Creating social content that slaps: How Research & Insight helps
Creatively, there was nothing conspicuous about it.
An egg. Literally, an egg. Sitting on a white background. With a caption that began with, “Let’s set a world record…”
But if there’s something gleaned from a categorical shitpost that kicked Kylie Jenner off her Instagram top-post-pedestal in early 2019, it’s that there isn’t a roadmap for social response. And in a world where you can measure anything within an inch of its life – with Facebook touting some 29,000 data points per user – madness could supersede method if you’re too prescriptive in content creation.
But as we try to peel back the layers, or shell, of this egg post, we can see how it was set up for success.
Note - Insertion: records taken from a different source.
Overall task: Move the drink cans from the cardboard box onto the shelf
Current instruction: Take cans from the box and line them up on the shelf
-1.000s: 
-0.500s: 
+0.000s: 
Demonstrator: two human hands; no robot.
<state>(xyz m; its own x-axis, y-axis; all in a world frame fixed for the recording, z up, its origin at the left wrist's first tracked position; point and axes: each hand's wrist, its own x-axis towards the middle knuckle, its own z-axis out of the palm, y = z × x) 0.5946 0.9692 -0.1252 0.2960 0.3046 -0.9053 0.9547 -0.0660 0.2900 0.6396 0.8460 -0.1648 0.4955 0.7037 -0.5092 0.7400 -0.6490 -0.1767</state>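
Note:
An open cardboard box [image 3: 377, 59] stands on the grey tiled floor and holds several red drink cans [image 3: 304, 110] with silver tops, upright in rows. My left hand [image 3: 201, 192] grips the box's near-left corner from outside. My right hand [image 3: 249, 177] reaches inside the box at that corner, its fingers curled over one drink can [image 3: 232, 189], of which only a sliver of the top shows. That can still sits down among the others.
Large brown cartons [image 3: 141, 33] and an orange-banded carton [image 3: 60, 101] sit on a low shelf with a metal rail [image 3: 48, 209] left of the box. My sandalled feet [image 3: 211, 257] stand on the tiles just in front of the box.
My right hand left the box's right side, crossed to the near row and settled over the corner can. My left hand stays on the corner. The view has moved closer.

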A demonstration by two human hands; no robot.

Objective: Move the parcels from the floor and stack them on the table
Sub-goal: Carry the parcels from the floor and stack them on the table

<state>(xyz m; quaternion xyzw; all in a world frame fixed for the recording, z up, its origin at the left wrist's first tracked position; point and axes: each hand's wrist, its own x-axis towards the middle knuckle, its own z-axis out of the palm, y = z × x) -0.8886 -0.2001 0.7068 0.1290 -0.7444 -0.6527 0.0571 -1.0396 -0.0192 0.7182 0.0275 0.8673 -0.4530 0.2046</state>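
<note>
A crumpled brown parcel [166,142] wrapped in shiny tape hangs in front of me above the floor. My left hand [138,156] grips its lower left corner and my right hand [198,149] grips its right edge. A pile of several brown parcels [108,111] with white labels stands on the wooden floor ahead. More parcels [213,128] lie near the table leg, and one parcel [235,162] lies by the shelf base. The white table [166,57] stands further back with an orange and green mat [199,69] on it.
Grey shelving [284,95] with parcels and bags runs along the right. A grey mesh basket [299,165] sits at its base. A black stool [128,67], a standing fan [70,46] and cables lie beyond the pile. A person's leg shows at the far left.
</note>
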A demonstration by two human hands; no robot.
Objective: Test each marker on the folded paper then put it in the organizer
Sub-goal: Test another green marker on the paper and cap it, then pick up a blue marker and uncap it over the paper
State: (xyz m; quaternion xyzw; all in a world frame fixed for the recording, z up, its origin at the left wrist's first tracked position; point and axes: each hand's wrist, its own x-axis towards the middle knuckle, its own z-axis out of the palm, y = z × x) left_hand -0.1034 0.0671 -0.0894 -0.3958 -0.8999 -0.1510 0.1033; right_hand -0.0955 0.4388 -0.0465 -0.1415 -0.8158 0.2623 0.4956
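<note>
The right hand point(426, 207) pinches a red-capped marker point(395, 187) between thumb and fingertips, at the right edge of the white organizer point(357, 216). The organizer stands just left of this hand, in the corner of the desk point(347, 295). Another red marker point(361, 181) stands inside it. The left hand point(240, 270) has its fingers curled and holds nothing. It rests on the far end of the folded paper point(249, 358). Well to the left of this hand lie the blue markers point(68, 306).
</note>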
And to do that and also learn some lessons about making effective content, we’re bringing together our left and right brains with creative editorial, and strategy.
Starting with strategy: What the egg offered audiences
Let’s first consider the notion of a Social Value Proposition. The SVP, s’il vous plait.
What is this?
It’s the exchange of value between people and brands through social interactions.
For people, social value is the reward they get from engaging with an entity and its social ideas. It can be in the form of:
- Utility: Are we making things easier for people?
- Entertainment: Are we presenting or provoking a specific kind of emotional feeling? (It may be humour, sadness, concern, etc.)
- Social capital: Are we making our audience look good?
- Value/worth: Is there a tangible or intangible financial reward?
For brands, social value is the positive effect that people’s engagement has on the business. These can include:
- Communication effects: Immediate responses to your posts, such as people becoming aware of the brand, products or messaging.
- Attitudinal effects: People thinking differently about a brand.
- Behavioural effects: People taking action with an idea or a brand.
- Business effects: Changes to the bottom line.
An SVP helps us articulate where people and brands meet in a mutually beneficial way.
So let’s go back to the egg for a second. This wasn’t a brand post. But if it were, you could infer the brand value was a communication effect – perception – becoming king shitposter of turd island – if you will. The value for the people? Entertainment. Will they or won’t they supercede Kylie? Plus there’s being in on a collective internet joke – a sprinkling of social capital.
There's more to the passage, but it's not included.